**Aim of the task**: Begin at the top of the records below and print each line exactly until the line containing "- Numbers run" has been printed; any pictures are to be left out.

>>>>

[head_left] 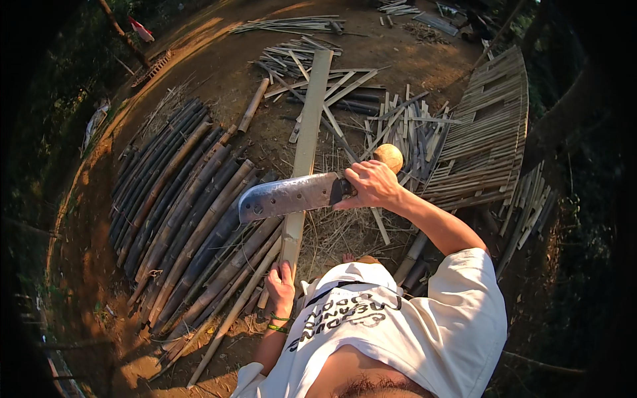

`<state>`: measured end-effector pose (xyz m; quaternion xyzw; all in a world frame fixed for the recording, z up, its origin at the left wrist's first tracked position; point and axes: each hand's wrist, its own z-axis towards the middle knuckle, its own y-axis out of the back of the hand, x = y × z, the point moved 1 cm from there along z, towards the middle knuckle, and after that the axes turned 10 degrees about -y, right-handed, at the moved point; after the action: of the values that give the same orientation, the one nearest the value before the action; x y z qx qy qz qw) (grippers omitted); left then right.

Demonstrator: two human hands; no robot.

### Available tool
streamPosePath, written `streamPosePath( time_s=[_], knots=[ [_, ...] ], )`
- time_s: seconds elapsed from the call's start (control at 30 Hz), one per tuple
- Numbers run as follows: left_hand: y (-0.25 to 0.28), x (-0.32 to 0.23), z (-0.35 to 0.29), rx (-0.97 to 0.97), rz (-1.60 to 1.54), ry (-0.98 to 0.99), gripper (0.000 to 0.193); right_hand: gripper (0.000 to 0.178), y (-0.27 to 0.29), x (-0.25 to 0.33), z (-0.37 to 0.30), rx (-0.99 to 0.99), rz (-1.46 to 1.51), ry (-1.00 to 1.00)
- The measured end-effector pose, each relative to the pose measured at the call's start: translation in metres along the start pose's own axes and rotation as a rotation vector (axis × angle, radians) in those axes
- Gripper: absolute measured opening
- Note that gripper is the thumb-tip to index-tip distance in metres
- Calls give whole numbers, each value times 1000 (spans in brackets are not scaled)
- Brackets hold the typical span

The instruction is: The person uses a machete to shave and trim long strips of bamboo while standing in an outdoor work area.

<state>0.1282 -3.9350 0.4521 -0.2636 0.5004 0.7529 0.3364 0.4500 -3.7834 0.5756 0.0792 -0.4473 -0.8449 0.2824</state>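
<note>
My right hand (373, 184) is wrapped round the dark handle of a broad machete (288, 197), whose round wooden knob (389, 157) sticks out beyond my fist. Its wide, worn blade points left and crosses over a long pale split-bamboo slat (312, 126); I cannot tell whether blade and slat touch. My left hand (281, 286), with bands on its wrist, grips the slat's near end beside my shirt. From there the slat runs away from me, up the middle of the view.
Dark bamboo poles (179, 199) lie heaped at my left. Far ahead are thin bamboo strips (288, 25), with more split pieces (415, 126) ahead to the right. A slatted bamboo panel (488, 132) stands on the right. Shavings (332, 232) litter the dirt ground before me.
</note>
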Motion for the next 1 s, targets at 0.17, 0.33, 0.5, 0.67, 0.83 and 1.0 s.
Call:
streamPosePath(
  time_s=[0.17,0.33,0.5,0.67,0.83,1.0],
  knots=[
    [3,-4,-16,67,33,85,37,84,42,-89,67,142,-108,-616],
    [1,-5,-19,39,80,88,40,83,108,-142,82,-84,-142,-863],
    [-1,-8,-13,68,134,116,50,75,70,-62,35,69,-40,-512],
    [-2,-11,-14,73,92,100,55,75,0,-2,-9,151,-12,-103],
    [2,-7,-33,54,136,100,53,79,19,-64,49,58,-152,-357],
    [15,-10,-51,-14,179,74,47,89,100,-170,117,-67,-204,-958]
  ],
)
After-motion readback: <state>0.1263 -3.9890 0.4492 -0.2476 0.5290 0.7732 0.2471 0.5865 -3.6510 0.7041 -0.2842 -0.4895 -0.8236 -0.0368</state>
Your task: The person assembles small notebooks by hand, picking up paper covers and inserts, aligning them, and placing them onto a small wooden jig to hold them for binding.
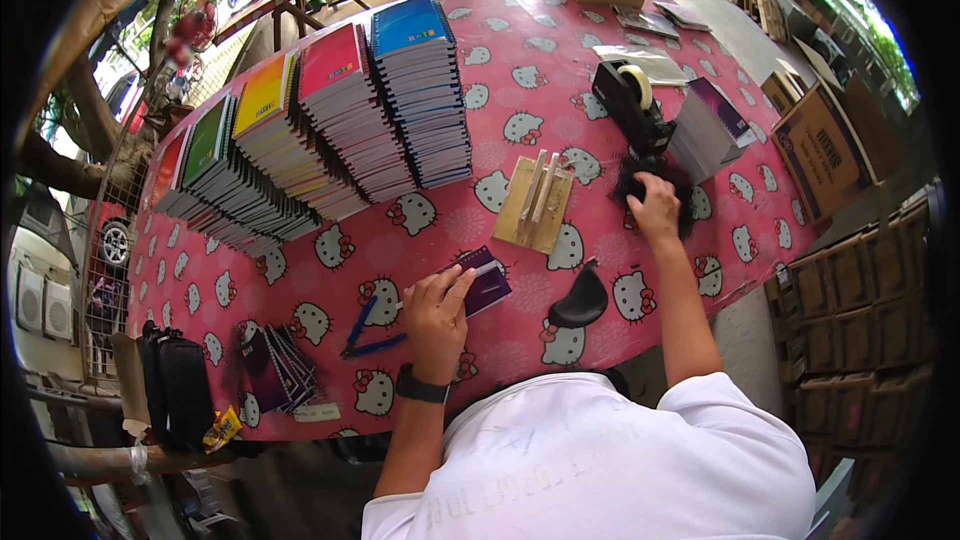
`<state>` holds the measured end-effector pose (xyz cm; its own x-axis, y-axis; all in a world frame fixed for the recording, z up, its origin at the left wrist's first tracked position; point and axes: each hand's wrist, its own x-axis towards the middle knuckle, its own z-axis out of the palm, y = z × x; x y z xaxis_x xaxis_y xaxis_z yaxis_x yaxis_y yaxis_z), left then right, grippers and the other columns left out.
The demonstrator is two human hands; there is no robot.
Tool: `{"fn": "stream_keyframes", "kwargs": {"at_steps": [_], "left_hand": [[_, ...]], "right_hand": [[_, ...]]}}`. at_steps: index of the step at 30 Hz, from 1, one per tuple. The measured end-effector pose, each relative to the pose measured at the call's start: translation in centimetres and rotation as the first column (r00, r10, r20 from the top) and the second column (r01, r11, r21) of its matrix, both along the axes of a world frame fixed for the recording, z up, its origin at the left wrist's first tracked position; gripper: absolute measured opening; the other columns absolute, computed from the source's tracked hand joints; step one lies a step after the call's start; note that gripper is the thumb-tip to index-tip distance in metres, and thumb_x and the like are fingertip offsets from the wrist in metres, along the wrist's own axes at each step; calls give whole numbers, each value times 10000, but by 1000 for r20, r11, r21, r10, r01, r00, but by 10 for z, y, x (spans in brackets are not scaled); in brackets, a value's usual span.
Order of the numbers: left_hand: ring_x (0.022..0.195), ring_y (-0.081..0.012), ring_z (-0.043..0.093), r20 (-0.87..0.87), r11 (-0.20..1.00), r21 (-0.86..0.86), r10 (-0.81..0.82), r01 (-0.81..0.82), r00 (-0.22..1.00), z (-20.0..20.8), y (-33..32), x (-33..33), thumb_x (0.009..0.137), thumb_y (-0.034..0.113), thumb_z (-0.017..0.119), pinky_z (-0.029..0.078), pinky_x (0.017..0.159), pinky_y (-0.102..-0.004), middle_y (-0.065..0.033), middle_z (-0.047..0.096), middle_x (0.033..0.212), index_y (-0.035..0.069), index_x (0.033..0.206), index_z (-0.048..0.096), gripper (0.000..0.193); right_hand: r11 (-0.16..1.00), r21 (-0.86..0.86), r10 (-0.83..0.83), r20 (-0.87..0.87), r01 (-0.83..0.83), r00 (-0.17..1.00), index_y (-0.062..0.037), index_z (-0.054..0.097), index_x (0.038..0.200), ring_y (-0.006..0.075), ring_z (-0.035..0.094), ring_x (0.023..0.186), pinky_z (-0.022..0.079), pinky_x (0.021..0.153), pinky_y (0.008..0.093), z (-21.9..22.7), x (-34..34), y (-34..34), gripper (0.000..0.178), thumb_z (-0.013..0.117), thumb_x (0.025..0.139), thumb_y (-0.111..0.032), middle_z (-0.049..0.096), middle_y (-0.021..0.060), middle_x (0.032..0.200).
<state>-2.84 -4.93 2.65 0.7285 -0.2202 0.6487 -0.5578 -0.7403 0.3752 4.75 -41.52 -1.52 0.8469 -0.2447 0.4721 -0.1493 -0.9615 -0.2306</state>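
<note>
My left hand point(438, 310) lies over the left end of a small purple booklet point(487, 287) on the table, fingers pressed together on it. My right hand point(654, 208) reaches to a tangled heap of black binding coils point(628, 186), fingertips bent down into it; the exact piece they pinch is hidden. Beside my left hand are pliers with blue handles point(372, 332). Between my hands stands a wooden jig point(526, 225) with two upright strips. Nearer to me sits a black curved object point(580, 298) whose kind I cannot make out.
Tall stacks of spiral notebooks point(420, 100) fill the far left. A tape dispenser point(632, 110) and a purple-covered stack point(703, 130) stand beyond the coils. Fanned purple booklets point(280, 370) and a black bag point(178, 390) lie at near left. Cardboard boxes point(822, 155) stand beyond the right edge.
</note>
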Motion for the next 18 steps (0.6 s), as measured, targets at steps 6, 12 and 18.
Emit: {"fn": "stream_keyframes", "kwargs": {"at_steps": [6, 12, 18], "left_hand": [[893, -205, 591, 3, 1000, 1, -4, 4, 1000, -4, 4, -1, 715, -4, 647, 421, 794, -363, -16, 652, 969, 145, 1051, 700, 371], [865, -204, 588, 3, 999, -53, -2, 2, 1000, -1, 0, -2, 749, 48, 685, 414, 781, -356, -6, 650, 926, 141, 1004, 700, 272], [812, -192, 587, -33, 991, -119, 50, -54, 998, 2, -2, -4, 752, 108, 733, 411, 733, -336, -9, 653, 867, 122, 918, 708, 168]], "right_hand": [[981, 92, 185, -211, -169, 960, -77, 631, 1095, 311, 574, 979, 476, 846, 390, -25, -11, -33, 346, 703, 788, -217, 628, 116, 1000], [978, 136, 182, -196, -157, 964, -41, 602, 1181, 346, 593, 903, 478, 803, 418, -7, -11, -26, 324, 593, 895, -191, 629, 156, 952], [852, 323, 380, 159, -412, 911, -116, 595, 1232, 306, 621, 805, 507, 708, 363, 55, -23, 45, 326, 565, 908, -99, 617, 138, 931]]}}
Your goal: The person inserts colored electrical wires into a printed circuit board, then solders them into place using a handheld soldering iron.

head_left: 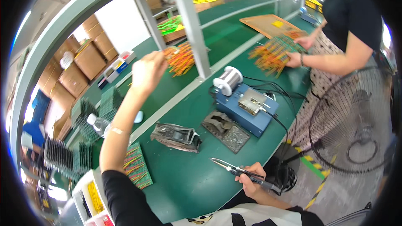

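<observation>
My right hand (251, 180) grips a soldering iron (229, 167) near the table's front edge, its tip pointing up and to the left. Raised over the left side of the table, my left hand (148, 72) has its fingers closed, and what they hold, if anything, is hidden. Behind that hand lies a heap of orange and red wires (181, 60). A green circuit board panel with coloured wires (138, 166) lies beside my left forearm. In the middle sit a dark metal iron holder (176, 137) and a grimy tray (234, 137).
A blue soldering machine (245, 109) carries a solder spool (228, 80). Board stacks (58, 157), a plastic bottle (99, 124) and a white wire bin (86, 184) stand left. A grey post (188, 25) rises ahead. A co-worker handles wired boards (276, 52); a fan (356, 121) stands right.
</observation>
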Demonstrator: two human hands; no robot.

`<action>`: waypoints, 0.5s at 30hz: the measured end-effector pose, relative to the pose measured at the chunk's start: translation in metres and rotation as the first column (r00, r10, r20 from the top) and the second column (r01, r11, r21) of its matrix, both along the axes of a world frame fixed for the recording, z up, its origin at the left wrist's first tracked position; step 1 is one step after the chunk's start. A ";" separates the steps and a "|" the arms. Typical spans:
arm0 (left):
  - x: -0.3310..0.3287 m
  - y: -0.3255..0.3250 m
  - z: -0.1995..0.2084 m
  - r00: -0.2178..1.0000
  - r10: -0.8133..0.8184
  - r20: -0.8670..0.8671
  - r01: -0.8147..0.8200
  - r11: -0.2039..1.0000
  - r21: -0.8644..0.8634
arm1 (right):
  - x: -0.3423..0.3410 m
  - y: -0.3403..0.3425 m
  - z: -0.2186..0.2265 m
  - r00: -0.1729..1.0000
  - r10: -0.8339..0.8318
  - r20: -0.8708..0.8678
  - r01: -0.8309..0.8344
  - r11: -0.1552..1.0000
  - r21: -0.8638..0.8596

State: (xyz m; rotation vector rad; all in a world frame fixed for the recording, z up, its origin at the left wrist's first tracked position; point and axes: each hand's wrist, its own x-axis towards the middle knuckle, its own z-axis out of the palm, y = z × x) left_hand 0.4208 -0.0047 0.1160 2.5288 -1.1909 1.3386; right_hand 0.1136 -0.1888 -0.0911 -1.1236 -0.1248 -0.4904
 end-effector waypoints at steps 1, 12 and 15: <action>-0.017 -0.011 0.010 0.999 -0.045 0.011 0.046 0.999 -0.018 | -0.002 -0.002 0.003 1.000 0.006 -0.030 -0.006 1.000 -0.007; -0.107 -0.135 0.055 0.931 -0.345 0.120 0.339 0.938 0.068 | 0.000 -0.002 -0.002 0.999 0.041 0.036 -0.044 0.996 0.078; -0.117 -0.142 0.059 0.928 -0.310 0.208 0.293 0.950 0.109 | 0.000 -0.003 -0.001 0.996 0.067 0.061 -0.071 0.995 0.071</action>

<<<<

**Response**:
[head_left] 

`<state>`: measured end-effector pose (xyz m; quaternion xyzw; all in a world frame fixed for the recording, z up, its origin at the left wrist's first tracked position; point and axes: each hand's wrist, its own z-axis towards the middle knuckle, its own y-axis out of the back of the hand, x = y × z, the point moved 1 cm from there along z, towards the middle knuckle, and after that the axes turned 10 degrees about -y, right-handed, at the moved point; after the action: of the values that give the same orientation, the one nearest the value before the action; x y z qx qy qz qw) (grippers omitted); left then right.

Demonstrator: two human hands; no robot.

### Available tool
streamPosePath, written `streamPosePath( time_s=[_], knots=[ [_, ...] ], )`
- time_s: seconds elapsed from the call's start (control at 30 Hz), one per tuple
- Numbers run as follows: left_hand: y (-0.25 to 0.28), x (-0.32 to 0.23), z (-0.35 to 0.29), rx (-0.97 to 0.97), rz (-1.60 to 1.54), ry (-0.98 to 0.99), gripper (0.000 to 0.193); right_hand: gripper (0.000 to 0.178), y (-0.27 to 0.29), x (-0.25 to 0.33), z (-0.37 to 0.30), rx (-0.99 to 0.99), rz (-1.46 to 1.51), ry (-1.00 to 1.00)

The response to the exercise has been completed.